- [WORK ORDER]:
Return the records exactly as they stand, and keep the pictures out of the copy.
*** MATERIAL TO PROCESS Section Begins ***
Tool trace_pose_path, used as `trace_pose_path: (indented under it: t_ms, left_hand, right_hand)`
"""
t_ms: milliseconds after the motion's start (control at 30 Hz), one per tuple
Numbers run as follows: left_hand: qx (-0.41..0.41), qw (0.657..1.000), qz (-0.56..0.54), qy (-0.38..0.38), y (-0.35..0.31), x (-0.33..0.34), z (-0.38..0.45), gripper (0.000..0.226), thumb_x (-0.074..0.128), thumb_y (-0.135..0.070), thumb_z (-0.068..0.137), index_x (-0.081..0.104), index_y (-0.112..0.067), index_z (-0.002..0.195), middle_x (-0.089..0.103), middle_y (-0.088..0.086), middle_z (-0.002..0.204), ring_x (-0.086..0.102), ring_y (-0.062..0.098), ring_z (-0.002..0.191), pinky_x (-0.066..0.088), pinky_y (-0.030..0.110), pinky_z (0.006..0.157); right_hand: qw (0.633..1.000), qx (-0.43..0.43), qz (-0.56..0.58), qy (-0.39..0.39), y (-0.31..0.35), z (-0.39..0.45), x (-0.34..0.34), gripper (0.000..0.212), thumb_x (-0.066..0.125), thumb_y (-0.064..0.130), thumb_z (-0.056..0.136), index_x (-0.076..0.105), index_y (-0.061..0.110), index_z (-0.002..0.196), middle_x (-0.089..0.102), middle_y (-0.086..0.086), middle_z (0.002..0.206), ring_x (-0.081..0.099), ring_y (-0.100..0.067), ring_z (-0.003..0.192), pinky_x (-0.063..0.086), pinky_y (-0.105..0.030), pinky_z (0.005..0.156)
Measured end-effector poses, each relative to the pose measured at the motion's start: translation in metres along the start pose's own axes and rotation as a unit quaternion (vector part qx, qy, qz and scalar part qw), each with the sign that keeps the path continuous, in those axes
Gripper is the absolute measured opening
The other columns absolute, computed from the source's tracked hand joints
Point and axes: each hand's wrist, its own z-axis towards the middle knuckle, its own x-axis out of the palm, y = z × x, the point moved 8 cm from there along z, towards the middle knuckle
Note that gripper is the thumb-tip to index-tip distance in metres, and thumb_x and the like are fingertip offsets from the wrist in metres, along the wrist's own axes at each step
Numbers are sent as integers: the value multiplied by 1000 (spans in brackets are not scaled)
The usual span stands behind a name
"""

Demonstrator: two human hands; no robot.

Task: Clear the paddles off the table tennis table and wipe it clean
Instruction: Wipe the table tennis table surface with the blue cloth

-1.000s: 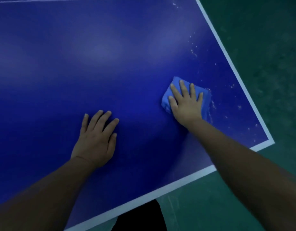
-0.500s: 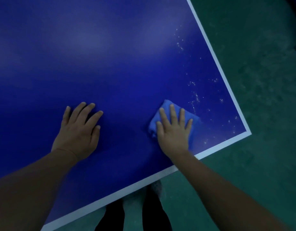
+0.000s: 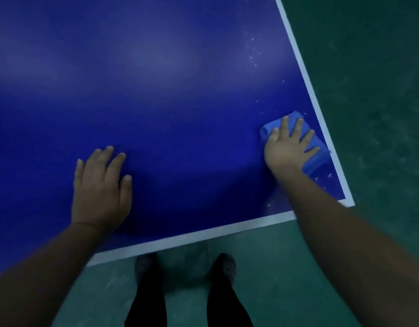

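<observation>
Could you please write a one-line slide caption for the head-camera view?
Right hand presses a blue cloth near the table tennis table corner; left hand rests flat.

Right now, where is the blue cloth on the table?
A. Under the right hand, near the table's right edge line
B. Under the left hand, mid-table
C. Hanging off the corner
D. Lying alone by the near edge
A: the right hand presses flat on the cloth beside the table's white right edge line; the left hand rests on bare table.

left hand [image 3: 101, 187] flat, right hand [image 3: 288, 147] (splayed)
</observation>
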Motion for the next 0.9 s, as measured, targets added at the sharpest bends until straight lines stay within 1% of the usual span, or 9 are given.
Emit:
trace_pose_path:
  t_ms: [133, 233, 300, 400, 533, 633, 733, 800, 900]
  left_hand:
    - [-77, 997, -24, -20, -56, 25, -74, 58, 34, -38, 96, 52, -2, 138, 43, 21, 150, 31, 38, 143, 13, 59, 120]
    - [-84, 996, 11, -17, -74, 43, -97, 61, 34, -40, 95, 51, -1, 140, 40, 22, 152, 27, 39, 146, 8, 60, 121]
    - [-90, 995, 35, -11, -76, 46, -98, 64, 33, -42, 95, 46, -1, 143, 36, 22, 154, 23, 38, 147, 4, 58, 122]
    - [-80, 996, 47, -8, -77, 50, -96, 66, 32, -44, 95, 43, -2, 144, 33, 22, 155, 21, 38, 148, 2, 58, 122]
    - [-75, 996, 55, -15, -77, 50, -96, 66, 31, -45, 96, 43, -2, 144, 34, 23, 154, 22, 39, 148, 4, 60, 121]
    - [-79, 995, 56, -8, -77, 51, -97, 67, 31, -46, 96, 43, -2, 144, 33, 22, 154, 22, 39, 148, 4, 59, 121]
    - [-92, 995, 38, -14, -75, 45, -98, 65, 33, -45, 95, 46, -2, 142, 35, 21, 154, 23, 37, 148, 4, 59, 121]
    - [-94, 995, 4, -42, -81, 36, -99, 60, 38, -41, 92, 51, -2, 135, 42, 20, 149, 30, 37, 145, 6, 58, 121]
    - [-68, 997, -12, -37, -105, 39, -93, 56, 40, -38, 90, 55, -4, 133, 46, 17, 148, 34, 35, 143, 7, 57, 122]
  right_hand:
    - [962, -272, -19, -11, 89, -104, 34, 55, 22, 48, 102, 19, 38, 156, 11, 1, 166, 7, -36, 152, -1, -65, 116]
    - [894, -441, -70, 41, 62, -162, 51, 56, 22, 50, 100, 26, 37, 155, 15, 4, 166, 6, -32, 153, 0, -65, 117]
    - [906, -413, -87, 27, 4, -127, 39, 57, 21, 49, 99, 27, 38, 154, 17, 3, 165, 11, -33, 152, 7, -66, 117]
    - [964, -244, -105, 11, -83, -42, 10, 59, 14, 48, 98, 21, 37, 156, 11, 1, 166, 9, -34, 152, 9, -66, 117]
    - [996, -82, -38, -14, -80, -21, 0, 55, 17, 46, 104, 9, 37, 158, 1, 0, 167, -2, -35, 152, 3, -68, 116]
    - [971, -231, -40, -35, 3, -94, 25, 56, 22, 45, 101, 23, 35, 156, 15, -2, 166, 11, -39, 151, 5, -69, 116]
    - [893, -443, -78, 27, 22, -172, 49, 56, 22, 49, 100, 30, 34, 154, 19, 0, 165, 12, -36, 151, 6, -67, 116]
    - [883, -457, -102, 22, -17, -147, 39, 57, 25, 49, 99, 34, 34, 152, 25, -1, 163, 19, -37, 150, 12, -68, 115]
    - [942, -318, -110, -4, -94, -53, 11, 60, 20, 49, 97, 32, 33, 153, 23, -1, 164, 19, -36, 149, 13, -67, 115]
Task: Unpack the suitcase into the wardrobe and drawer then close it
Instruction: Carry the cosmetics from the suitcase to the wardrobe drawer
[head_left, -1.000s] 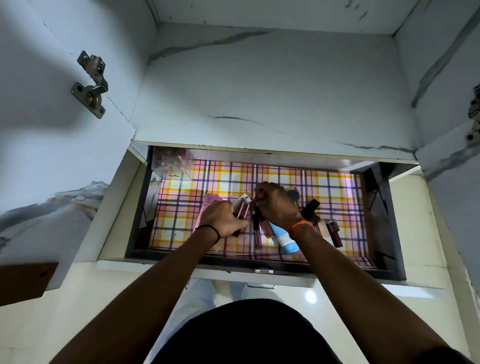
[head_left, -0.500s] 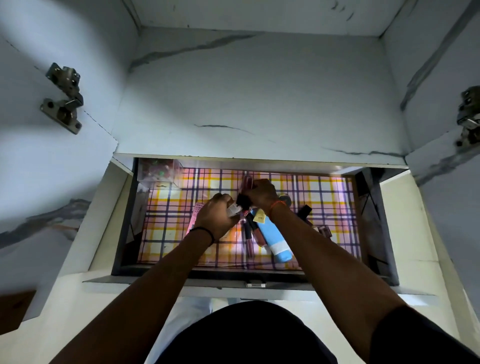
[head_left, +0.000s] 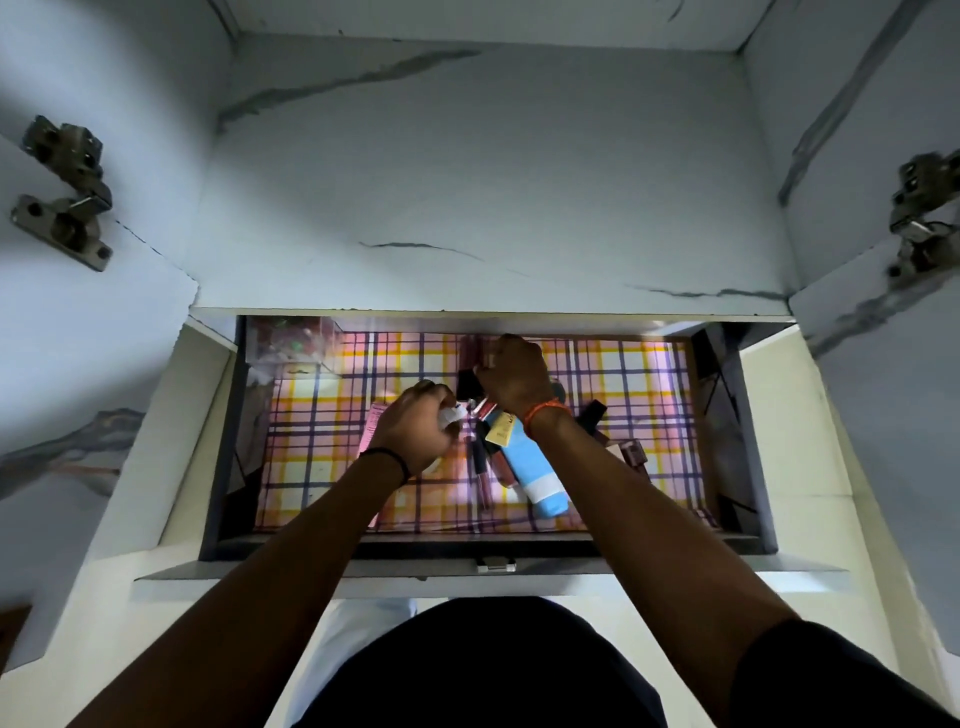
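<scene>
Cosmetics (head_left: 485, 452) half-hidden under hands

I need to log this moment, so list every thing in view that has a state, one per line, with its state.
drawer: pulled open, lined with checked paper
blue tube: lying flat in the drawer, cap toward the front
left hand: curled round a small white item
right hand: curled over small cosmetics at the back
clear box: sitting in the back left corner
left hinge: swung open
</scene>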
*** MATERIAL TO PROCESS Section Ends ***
- [FINAL ANSWER]:
Tool trace_pose_path, used as `trace_pose_path: (indented under it: t_ms, left_hand, right_hand)`
"""
t_ms: milliseconds after the motion's start (control at 30 Hz), one per tuple
Numbers run as follows: left_hand: qx (-0.41..0.41), qw (0.657..1.000), qz (-0.56..0.54), qy (-0.38..0.38), y (-0.35..0.31), x (-0.33..0.34), z (-0.38..0.45), gripper (0.000..0.226), thumb_x (-0.074..0.128), thumb_y (-0.135..0.070), thumb_z (-0.068..0.137), index_x (-0.081..0.104), index_y (-0.112..0.067), index_z (-0.002..0.195), middle_x (-0.089..0.103), middle_y (-0.088..0.086), middle_z (-0.002..0.204), ring_x (-0.086..0.102), ring_y (-0.062..0.098), ring_z (-0.002..0.191), pinky_x (-0.066..0.088), pinky_y (-0.030..0.110), pinky_z (0.006..0.157); right_hand: qw (0.633..1.000), qx (-0.43..0.43), qz (-0.56..0.58), qy (-0.39..0.39), y (-0.31..0.35), z (-0.39..0.45), x (-0.34..0.34), gripper (0.000..0.212), thumb_x (-0.066..0.125), thumb_y (-0.064..0.130), thumb_z (-0.056..0.136), index_x (-0.076..0.105), index_y (-0.061..0.110), index_z (-0.002..0.196), middle_x (-0.089..0.102), middle_y (-0.086..0.086), middle_z (0.002..0.206), ring_x (-0.081..0.099), ring_y (-0.100..0.067), ring_z (-0.003..0.192), pinky_x (-0.063..0.086), pinky_y (-0.105..0.030), pinky_z (0.005..0.156)
Measured end-effector poses, each relative to the pose measured at the motion's start: translation in metres along the start pose's own axes and rotation as a unit quaternion (vector part qx, qy, qz and scalar part qw), each with the sign that keeps the path continuous, in those axes
Gripper is the absolute measured opening
The other columns absolute, computed from the source's tracked hand joints
Point and axes: each hand's wrist, its own z-axis towards the middle knuckle, its own x-axis out of the palm, y = z × x, the point moved 8 cm from there along z, towards the middle knuckle
Note that gripper is the thumb-tip to index-tip distance in metres, and thumb_x and the like are fingertip offsets from the wrist in metres, along the wrist's own axes at each step
Numbers are sent as integers: the value multiplied by 1000 (spans in brackets are not scaled)
The usual span stands behind a name
"""

Demonstrator: two human hands; no robot.

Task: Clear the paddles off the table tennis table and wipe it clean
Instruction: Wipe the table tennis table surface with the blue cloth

-1.000s: 
-0.500s: 
+0.000s: 

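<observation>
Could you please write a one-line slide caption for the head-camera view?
Right hand presses a blue cloth near the table tennis table corner; left hand rests flat.

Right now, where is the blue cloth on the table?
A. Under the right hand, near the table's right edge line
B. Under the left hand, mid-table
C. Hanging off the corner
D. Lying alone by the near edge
A: the right hand presses flat on the cloth beside the table's white right edge line; the left hand rests on bare table.

left hand [image 3: 101, 187] flat, right hand [image 3: 288, 147] (splayed)
</observation>
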Motion for the next 0.9 s, as measured, targets added at the sharpest bends until straight lines stay within 1% of the usual span, or 9 are given.
Emit:
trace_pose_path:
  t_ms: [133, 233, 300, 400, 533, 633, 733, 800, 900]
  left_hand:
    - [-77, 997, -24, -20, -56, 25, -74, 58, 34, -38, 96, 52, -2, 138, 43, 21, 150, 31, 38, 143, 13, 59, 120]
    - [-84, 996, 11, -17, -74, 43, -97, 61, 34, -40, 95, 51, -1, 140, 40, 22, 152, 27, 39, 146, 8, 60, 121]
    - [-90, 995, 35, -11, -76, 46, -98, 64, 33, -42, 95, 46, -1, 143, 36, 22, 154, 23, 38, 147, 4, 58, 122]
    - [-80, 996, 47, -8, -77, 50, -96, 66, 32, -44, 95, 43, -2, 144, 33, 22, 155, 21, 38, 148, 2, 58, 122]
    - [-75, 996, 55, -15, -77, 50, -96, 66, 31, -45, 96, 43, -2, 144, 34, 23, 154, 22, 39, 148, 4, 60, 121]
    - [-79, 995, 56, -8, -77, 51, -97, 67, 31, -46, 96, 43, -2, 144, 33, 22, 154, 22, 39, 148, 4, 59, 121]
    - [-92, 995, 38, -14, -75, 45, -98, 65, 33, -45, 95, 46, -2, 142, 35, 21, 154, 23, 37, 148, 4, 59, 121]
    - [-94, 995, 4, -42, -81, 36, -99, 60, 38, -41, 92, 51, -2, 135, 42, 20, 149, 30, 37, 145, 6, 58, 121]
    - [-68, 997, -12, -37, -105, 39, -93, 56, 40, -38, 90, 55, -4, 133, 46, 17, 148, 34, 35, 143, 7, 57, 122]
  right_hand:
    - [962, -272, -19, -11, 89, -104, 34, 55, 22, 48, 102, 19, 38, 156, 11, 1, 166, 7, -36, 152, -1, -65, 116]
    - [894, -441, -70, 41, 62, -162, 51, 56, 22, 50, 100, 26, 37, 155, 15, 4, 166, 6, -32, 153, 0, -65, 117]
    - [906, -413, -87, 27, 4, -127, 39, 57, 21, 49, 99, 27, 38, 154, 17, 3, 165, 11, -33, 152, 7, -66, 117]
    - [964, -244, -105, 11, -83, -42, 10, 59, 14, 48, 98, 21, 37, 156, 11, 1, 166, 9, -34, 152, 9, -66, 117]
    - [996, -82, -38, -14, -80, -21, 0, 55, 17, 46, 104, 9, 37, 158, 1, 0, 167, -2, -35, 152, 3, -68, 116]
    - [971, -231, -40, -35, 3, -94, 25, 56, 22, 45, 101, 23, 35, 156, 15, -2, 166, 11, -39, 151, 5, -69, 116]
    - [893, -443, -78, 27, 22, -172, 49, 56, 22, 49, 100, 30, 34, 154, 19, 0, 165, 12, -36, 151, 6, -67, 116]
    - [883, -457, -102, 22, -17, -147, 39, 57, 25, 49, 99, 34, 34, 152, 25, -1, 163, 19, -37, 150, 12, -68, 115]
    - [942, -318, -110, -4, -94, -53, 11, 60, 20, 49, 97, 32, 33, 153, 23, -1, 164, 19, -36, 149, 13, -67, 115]
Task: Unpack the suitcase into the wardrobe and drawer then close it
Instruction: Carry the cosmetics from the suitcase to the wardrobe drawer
[head_left, -1.000s] 
[head_left, -0.500s] 
[head_left, +0.000s] 
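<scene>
Cosmetics (head_left: 485, 452) half-hidden under hands

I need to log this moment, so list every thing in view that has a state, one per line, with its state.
drawer: pulled open, lined with checked paper
blue tube: lying flat in the drawer, cap toward the front
left hand: curled round a small white item
right hand: curled over small cosmetics at the back
clear box: sitting in the back left corner
left hinge: swung open
</scene>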

There is nothing more to the exercise.